» Task requirements:
In the material below, find each line with the word "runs" and copy it.

» Information supplied:
========
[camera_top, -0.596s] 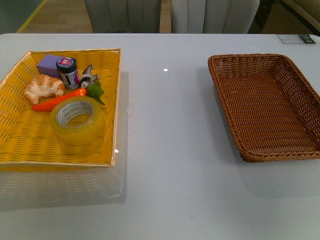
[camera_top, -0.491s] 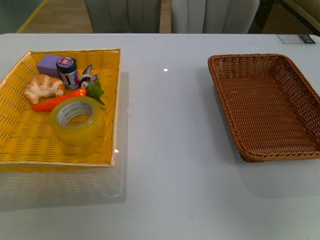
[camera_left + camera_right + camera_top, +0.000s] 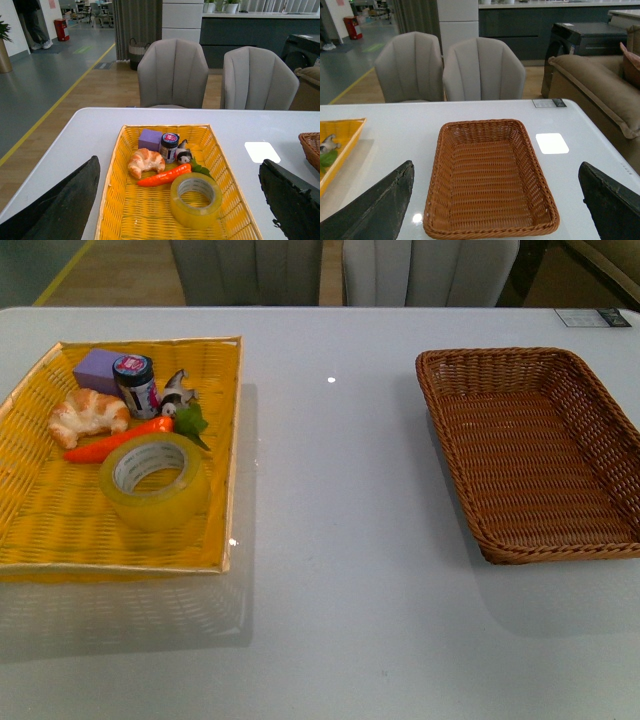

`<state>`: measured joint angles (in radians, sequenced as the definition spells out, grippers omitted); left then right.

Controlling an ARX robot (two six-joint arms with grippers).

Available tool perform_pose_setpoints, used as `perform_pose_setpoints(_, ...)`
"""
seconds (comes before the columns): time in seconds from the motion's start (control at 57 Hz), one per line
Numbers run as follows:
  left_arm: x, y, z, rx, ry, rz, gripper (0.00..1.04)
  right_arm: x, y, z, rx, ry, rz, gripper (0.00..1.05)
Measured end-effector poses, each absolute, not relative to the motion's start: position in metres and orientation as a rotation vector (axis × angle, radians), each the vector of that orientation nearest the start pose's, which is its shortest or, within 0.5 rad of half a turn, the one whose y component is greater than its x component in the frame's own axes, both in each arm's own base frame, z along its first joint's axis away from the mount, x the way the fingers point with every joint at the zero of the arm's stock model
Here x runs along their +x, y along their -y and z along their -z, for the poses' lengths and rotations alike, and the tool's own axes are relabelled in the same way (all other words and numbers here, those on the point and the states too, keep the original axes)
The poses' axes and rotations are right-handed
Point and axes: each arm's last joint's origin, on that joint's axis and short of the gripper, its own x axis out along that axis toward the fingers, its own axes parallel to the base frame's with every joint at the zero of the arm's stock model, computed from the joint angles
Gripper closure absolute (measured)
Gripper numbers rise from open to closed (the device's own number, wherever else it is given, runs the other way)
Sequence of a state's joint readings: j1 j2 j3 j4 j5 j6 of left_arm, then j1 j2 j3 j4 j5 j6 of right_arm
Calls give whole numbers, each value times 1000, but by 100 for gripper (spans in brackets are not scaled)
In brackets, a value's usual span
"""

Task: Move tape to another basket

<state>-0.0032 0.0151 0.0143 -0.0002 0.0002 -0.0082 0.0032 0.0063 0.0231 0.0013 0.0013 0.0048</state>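
Note:
The tape (image 3: 153, 481), a yellowish roll with a white core, lies flat in the near part of the yellow tray (image 3: 60, 540) at the left of the table. It also shows in the left wrist view (image 3: 195, 200). The brown wicker basket (image 3: 500, 545) stands empty at the right, and in the right wrist view (image 3: 490, 231). Neither arm shows in the front view. My left gripper (image 3: 182, 210) is open, hanging above and short of the tape. My right gripper (image 3: 495, 210) is open above the near end of the brown basket.
In the yellow tray behind the tape lie a carrot (image 3: 118, 438), a croissant (image 3: 88, 414), a small jar (image 3: 136, 385), a purple block (image 3: 97, 368) and a small toy figure (image 3: 176, 392). Grey chairs (image 3: 172, 75) stand beyond the table's far edge.

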Motion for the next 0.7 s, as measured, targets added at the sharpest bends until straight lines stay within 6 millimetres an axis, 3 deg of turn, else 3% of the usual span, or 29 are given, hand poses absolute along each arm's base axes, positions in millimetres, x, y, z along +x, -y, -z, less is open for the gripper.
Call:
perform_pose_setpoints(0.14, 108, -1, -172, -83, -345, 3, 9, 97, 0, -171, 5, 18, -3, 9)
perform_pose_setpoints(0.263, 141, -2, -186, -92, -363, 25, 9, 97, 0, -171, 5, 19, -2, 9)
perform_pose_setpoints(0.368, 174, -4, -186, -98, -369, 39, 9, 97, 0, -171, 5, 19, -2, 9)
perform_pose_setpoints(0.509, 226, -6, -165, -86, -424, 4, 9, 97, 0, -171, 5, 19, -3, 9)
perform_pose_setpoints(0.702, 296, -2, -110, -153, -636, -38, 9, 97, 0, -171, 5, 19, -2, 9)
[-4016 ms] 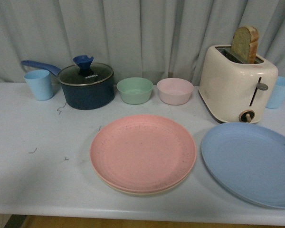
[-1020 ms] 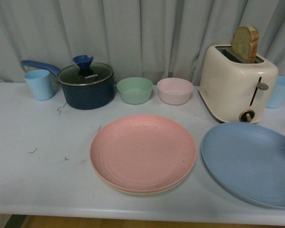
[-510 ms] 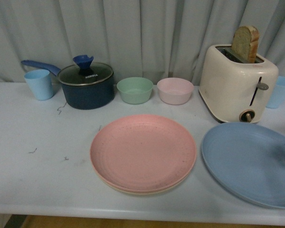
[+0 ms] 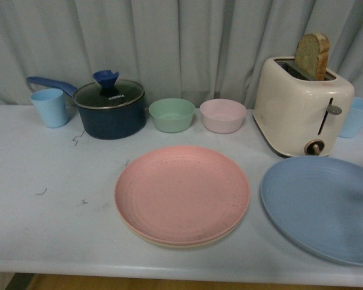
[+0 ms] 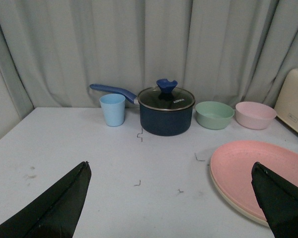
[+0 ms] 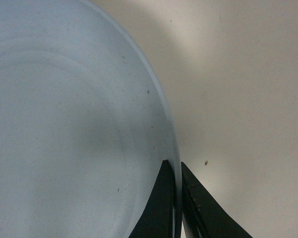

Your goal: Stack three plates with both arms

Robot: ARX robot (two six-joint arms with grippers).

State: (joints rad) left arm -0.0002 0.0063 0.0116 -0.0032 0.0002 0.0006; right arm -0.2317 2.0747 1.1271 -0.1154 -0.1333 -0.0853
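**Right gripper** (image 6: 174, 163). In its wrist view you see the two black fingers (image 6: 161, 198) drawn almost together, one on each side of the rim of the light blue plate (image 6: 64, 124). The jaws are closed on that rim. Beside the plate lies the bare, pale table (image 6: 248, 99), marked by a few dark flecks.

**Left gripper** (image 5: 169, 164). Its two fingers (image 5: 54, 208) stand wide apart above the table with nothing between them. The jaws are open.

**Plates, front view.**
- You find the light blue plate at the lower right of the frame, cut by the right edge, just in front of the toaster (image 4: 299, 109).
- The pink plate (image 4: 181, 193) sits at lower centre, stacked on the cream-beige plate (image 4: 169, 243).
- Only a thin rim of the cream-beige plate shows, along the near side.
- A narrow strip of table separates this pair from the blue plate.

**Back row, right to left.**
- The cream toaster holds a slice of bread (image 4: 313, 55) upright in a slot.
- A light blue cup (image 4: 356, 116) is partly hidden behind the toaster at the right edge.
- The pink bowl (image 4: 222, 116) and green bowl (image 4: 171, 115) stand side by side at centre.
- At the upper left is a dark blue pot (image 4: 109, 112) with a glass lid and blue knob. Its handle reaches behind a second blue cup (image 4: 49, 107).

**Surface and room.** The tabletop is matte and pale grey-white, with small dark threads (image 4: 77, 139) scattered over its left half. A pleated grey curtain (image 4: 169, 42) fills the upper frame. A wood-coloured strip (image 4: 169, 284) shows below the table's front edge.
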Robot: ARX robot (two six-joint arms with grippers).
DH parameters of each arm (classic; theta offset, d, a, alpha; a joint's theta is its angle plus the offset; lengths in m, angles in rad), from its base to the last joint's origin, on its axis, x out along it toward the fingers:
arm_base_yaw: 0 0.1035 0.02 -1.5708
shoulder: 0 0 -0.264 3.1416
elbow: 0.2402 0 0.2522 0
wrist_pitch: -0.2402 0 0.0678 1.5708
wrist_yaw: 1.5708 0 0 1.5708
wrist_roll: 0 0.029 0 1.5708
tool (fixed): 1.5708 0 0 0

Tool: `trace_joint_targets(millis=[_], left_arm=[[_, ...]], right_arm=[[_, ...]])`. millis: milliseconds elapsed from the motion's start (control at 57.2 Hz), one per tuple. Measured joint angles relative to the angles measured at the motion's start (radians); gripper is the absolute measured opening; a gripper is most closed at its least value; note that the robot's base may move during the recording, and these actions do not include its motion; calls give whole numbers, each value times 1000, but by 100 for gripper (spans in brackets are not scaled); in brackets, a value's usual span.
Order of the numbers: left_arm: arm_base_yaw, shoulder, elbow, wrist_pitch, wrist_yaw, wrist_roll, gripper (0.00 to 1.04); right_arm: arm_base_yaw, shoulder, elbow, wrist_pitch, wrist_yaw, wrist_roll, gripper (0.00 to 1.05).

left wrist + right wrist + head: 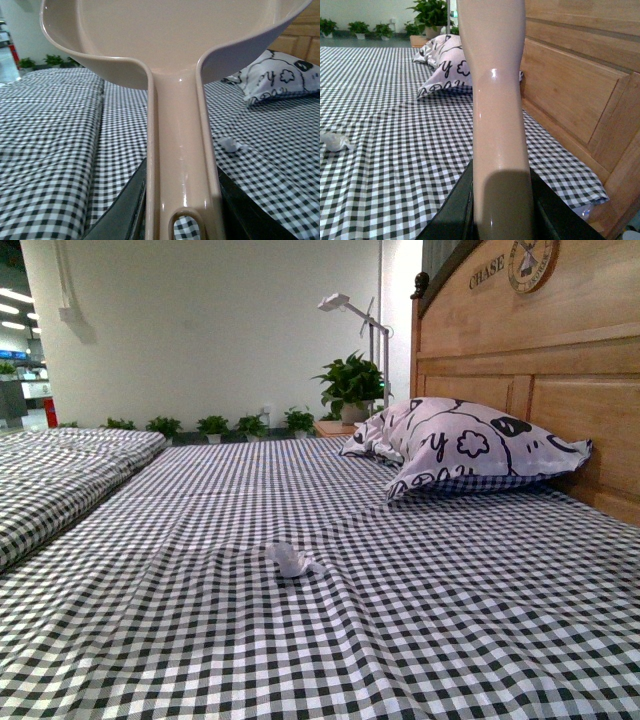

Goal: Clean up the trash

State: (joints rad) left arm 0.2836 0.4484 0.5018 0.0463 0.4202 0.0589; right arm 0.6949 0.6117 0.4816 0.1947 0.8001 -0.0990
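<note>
Two tools are in hand, and sweeping has not yet begun. Nearest, the left pincer (pixel 182 212) is clamped on the handle of the dustpan (pixel 180 75), a dark jaw pressed to either side. The pan is held clear of the worktop (pixel 450 630), a bed under a black-and-white checked sheet. The right pincer (pixel 500 215) is likewise closed around a beige handle (pixel 497 115). Its working end lies outside the frame, so whether it is a brush cannot be told. Neither arm appears in the front view.

Farther on, near the middle of the worktop, the trash (pixel 290 559) rests alone on the sheet. It is a small whitish crumpled wad, well apart from the pan. Beyond it to the right, a printed pillow (pixel 470 445) lies by the wooden headboard (pixel 540 360). Potted plants (pixel 350 385) stand along the far wall.

Judged step: approach. The next move calls for setting the pan's lip flat on the sheet just beside the wad. The other tool would then push the wad in. The soft, wrinkled sheet may let the light wad slip under the lip.
</note>
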Motion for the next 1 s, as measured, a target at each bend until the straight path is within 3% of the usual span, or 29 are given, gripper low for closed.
trace_joint_targets(millis=[262, 402, 525, 717, 997], left_arm=[[-3, 2, 0, 0, 29, 0, 28], [28, 92, 87, -222, 85, -44, 28], [64, 252, 103, -164, 144, 7, 28], [88, 628, 247, -14, 216, 298, 28], [64, 968, 405, -159, 226, 723, 28]], right_arm=[[-1, -4, 0, 0, 16, 1, 20], [-1, -5, 0, 0, 14, 0, 20], [-1, -5, 0, 0, 14, 0, 20], [-1, -5, 0, 0, 13, 0, 20], [-1, -5, 0, 0, 13, 0, 20]])
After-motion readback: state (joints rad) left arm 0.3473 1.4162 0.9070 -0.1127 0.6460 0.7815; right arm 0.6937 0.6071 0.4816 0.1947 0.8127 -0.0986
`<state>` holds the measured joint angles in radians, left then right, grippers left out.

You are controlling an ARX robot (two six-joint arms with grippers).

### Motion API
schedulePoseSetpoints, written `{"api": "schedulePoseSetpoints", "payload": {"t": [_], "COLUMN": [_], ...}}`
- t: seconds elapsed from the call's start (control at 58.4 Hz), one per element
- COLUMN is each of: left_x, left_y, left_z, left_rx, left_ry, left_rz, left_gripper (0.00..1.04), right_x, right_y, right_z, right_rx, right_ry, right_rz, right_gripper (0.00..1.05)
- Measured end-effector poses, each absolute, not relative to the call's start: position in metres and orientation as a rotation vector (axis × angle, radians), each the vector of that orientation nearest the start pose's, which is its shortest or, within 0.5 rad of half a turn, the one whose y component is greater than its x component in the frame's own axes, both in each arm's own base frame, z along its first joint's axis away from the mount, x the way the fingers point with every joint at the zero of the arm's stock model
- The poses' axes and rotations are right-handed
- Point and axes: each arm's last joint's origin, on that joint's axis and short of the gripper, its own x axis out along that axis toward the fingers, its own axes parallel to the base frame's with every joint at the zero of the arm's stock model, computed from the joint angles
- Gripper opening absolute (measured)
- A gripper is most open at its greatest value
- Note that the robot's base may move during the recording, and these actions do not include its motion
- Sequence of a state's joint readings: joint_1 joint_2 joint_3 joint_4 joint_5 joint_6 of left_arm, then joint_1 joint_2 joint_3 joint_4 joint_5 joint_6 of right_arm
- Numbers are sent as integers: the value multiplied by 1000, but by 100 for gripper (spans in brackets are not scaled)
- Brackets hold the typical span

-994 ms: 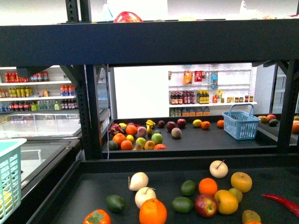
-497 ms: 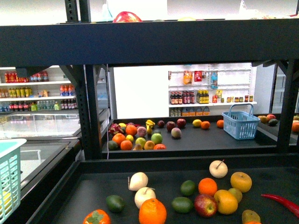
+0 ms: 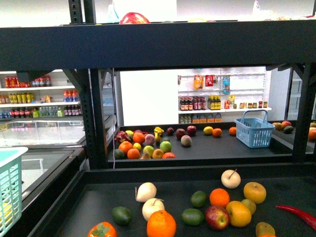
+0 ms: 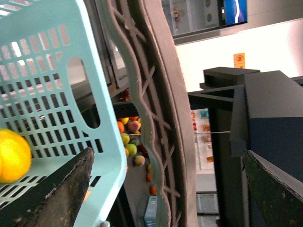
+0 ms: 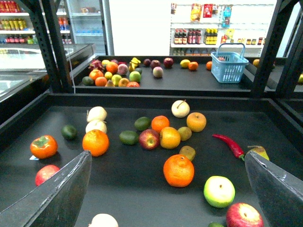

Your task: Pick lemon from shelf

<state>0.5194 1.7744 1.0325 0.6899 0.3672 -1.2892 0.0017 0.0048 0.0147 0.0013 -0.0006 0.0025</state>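
Note:
The black shelf (image 3: 158, 47) has a near tier (image 5: 142, 203) of loose fruit and a farther tier (image 3: 217, 145) behind it. Yellow fruits lie on the near tier (image 3: 255, 192) and the far tier (image 3: 208, 130); I cannot tell which is a lemon. My right gripper (image 5: 168, 203) is open and empty above the near tier, over an orange (image 5: 178, 170). My left gripper (image 4: 165, 198) is open and empty beside a turquoise basket (image 4: 57, 94) that holds a round yellow fruit (image 4: 13, 156). Neither gripper shows in the front view.
The turquoise basket (image 3: 9, 192) sits at the left edge. A blue basket (image 3: 254, 129) stands on the far tier. A red chilli (image 5: 229, 144), apples, oranges and avocados are scattered on the near tier. Black uprights (image 3: 96, 118) and white bottle racks (image 3: 39, 94) stand behind.

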Motion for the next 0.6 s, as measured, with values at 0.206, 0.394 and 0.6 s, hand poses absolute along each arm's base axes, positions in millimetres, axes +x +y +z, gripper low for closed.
{"api": "schedulePoseSetpoints", "payload": {"t": [0.206, 0.394, 0.6], "left_x": [323, 297, 250], "left_y": [170, 153, 111], "left_z": [256, 285, 302], "left_rx": [-1236, -1127, -859], "left_ry": [12, 60, 143], "left_rz": [219, 298, 375], "left_gripper": [97, 97, 96], "right_x": [97, 97, 97], "right_y": [0, 0, 0], "right_z": [168, 168, 168], "right_rx": [2, 2, 2], "right_ry": [-11, -11, -11], "right_rz": [2, 2, 2], "right_gripper": [97, 97, 97]}}
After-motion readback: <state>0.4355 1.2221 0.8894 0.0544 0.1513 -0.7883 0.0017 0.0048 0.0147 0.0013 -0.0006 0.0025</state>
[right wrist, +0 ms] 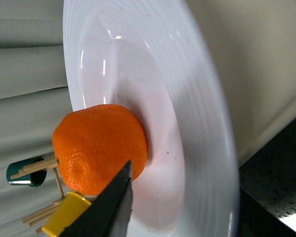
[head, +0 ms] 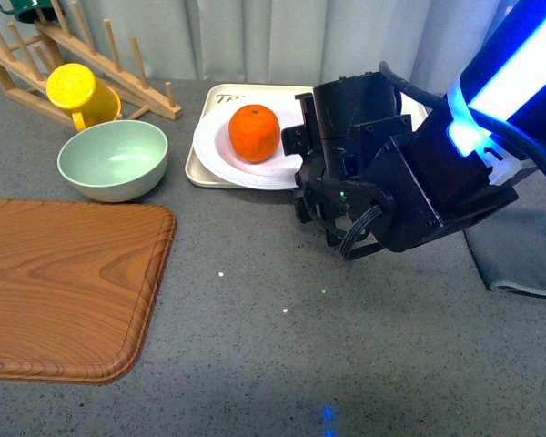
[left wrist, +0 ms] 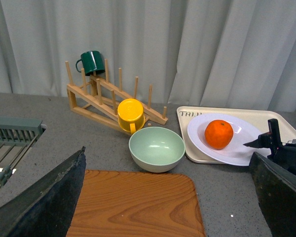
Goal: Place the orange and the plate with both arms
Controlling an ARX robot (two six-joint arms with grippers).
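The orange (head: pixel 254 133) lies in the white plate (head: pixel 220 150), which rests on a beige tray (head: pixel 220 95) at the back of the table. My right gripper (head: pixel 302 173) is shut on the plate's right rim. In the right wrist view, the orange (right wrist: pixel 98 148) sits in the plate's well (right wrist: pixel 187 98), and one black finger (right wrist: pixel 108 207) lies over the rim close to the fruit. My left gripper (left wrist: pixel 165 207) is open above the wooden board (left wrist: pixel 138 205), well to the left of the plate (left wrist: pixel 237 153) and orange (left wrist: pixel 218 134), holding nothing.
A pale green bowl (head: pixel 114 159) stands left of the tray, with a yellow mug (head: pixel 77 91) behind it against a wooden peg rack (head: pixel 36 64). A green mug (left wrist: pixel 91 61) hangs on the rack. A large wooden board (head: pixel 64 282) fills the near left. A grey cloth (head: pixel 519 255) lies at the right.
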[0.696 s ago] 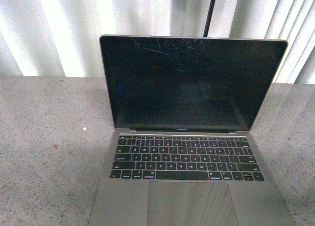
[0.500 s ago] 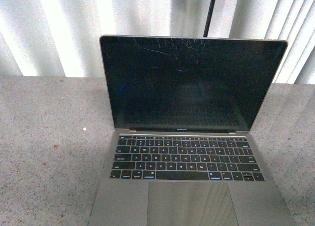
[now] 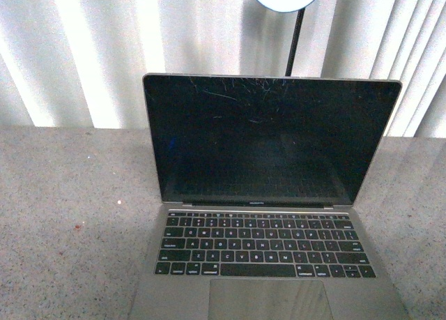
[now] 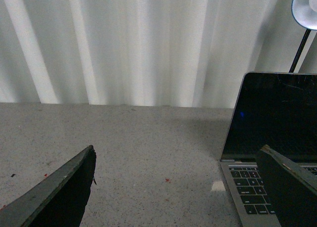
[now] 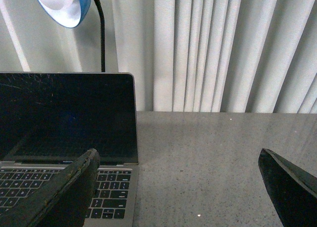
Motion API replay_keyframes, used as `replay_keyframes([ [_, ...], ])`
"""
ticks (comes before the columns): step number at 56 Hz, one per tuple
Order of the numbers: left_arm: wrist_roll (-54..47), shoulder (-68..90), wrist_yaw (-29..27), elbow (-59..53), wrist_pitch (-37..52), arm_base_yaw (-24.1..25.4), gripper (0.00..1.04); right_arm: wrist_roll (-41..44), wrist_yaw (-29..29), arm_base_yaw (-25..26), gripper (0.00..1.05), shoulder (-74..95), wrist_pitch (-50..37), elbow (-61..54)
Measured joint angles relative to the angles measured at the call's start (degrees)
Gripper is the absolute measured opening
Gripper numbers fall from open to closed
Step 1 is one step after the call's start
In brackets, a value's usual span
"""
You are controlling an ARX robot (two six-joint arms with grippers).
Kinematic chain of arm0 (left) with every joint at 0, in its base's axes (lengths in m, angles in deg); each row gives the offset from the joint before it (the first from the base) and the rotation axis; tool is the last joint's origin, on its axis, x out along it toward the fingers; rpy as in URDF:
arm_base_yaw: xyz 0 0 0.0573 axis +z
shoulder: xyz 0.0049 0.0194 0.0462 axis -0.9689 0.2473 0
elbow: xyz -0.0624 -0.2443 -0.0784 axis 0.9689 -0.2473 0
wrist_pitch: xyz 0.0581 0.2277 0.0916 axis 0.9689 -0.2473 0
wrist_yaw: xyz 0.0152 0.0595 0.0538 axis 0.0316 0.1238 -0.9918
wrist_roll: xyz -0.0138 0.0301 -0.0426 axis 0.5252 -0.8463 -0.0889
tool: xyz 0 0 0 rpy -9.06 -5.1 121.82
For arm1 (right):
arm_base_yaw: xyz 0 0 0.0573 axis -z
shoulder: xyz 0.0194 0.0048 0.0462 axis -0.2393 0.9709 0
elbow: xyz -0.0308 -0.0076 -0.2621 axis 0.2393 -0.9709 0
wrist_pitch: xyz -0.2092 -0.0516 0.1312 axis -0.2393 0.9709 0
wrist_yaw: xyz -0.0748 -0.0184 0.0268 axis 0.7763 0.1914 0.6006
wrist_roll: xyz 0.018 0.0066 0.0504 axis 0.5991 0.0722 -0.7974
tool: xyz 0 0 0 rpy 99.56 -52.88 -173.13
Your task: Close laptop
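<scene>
Fingers spread wide, left gripper [image 4: 178, 197] and right gripper [image 5: 178, 197] flank the open laptop [image 3: 268, 187], apparently readying to fold its lid.

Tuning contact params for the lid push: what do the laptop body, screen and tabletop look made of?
The laptop body looks like matte grey metal: even dull sheen. The screen: glossy black, likely glass, scratches catching light. The tabletop: speckled grey, stone or laminate, unclear which.

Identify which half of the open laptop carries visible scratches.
The upright screen of the laptop: pale scratches cross its black glass near the top edge. The keyboard half shows none.
</scene>
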Motion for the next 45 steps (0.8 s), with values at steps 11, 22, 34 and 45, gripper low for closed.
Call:
replay_keyframes([
  [11, 0.0, 0.0, 0.0, 0.0, 0.0, 0.0, 0.98, 0.0, 0.0, 0.0, 0.97, 0.0, 0.0, 0.0],
  [22, 0.0, 0.0, 0.0, 0.0, 0.0, 0.0, 0.98, 0.0, 0.0, 0.0, 0.97, 0.0, 0.0, 0.0],
  [34, 15.1, 12.6, -11.7, 3.0, 6.0, -2.0, 0.98, -9.5, -13.0, 5.3, 0.97, 15.3, 13.2, 8.5],
  [45, 13.2, 37.9, 1.8, 14.0, 31.6, -2.9, 0.98, -0.5, -15.5, 4.6, 0.97, 40.6, -4.2, 18.8],
])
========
» Reply:
Here x runs along their +x, y along their -y and z along their -z, for the poses' lengths and rotations alike, and the tool's own axes are relabelled in the same way (all other words and numbers here, those on the point and the states too, keep the original axes)
Gripper numbers rise from open to closed (the device's own number, wherever else it is given, runs the other way)

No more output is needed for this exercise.